The problem: Each line in the entries that has the word "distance" has to be copied.

*** Data to examine Section Begins ***

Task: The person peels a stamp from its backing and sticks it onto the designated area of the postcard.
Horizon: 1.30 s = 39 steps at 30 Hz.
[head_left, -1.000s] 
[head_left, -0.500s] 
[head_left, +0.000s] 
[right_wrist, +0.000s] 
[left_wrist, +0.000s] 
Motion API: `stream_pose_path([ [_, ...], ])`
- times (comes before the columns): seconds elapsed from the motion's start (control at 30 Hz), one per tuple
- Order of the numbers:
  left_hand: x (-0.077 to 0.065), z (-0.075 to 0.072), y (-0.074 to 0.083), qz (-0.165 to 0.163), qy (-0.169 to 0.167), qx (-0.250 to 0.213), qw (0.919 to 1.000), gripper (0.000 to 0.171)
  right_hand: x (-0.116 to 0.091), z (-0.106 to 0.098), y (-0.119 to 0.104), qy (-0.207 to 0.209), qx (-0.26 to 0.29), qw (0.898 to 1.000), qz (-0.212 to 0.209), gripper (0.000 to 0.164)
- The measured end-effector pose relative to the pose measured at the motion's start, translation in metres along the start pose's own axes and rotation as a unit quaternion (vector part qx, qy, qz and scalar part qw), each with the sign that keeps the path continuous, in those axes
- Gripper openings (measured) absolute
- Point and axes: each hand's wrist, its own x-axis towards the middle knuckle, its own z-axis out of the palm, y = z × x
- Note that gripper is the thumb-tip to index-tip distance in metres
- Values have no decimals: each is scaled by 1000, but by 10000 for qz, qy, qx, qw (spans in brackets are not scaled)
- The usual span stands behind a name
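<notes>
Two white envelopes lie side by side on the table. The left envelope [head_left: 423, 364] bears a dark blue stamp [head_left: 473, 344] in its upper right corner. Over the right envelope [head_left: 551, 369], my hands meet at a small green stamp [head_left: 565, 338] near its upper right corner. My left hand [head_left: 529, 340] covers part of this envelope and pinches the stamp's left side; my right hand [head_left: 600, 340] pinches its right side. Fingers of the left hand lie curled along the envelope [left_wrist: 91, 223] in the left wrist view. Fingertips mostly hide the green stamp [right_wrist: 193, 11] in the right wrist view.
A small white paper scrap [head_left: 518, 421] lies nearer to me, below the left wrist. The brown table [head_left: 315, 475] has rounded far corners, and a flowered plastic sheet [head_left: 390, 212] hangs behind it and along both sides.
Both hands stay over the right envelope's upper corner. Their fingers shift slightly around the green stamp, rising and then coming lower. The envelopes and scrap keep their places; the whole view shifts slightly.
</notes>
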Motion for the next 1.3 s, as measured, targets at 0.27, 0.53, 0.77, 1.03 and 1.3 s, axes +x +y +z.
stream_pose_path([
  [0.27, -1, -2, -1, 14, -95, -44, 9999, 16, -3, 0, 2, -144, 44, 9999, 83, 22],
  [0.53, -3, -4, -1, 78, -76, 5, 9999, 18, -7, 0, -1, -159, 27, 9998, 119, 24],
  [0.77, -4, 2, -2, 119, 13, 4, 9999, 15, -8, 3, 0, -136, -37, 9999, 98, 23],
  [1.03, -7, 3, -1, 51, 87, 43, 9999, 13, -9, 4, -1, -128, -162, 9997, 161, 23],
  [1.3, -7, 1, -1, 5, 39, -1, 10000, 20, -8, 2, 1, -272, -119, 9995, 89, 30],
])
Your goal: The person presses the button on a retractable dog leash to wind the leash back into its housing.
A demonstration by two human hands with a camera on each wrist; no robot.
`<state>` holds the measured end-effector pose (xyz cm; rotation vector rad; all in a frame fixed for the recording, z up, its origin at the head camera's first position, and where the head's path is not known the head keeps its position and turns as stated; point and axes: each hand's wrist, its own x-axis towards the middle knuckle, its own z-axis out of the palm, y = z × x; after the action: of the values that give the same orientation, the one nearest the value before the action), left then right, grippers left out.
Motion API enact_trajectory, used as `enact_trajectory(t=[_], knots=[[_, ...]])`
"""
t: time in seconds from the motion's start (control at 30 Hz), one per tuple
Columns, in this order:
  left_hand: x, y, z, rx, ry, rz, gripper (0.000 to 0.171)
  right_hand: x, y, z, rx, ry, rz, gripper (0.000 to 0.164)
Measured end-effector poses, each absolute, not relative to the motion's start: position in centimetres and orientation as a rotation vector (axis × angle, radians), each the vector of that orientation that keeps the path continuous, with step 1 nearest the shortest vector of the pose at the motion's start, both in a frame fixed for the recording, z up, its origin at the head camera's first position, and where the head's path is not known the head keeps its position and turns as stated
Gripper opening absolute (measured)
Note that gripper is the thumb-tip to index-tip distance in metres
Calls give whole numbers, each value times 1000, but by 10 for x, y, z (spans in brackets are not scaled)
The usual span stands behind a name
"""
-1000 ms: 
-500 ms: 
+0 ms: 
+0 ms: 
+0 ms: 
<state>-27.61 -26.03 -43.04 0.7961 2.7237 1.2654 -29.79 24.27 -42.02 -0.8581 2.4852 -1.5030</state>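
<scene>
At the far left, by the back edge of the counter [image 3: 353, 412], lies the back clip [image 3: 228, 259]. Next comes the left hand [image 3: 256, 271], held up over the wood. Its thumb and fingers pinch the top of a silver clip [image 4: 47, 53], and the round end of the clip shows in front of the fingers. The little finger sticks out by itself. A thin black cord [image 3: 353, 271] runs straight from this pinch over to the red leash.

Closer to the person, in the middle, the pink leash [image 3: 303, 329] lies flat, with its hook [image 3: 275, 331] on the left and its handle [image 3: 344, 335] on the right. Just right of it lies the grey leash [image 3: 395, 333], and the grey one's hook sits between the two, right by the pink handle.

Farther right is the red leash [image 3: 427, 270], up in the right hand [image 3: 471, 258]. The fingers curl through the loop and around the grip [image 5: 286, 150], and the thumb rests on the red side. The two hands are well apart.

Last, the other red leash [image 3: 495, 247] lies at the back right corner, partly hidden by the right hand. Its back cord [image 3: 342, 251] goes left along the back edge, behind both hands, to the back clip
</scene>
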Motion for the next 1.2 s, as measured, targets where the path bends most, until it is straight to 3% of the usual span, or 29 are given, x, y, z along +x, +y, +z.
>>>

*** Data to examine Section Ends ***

Task output:
- Note that gripper is the thumb-tip to index-tip distance in metres
Note that gripper is the thumb-tip to index-tip distance in metres

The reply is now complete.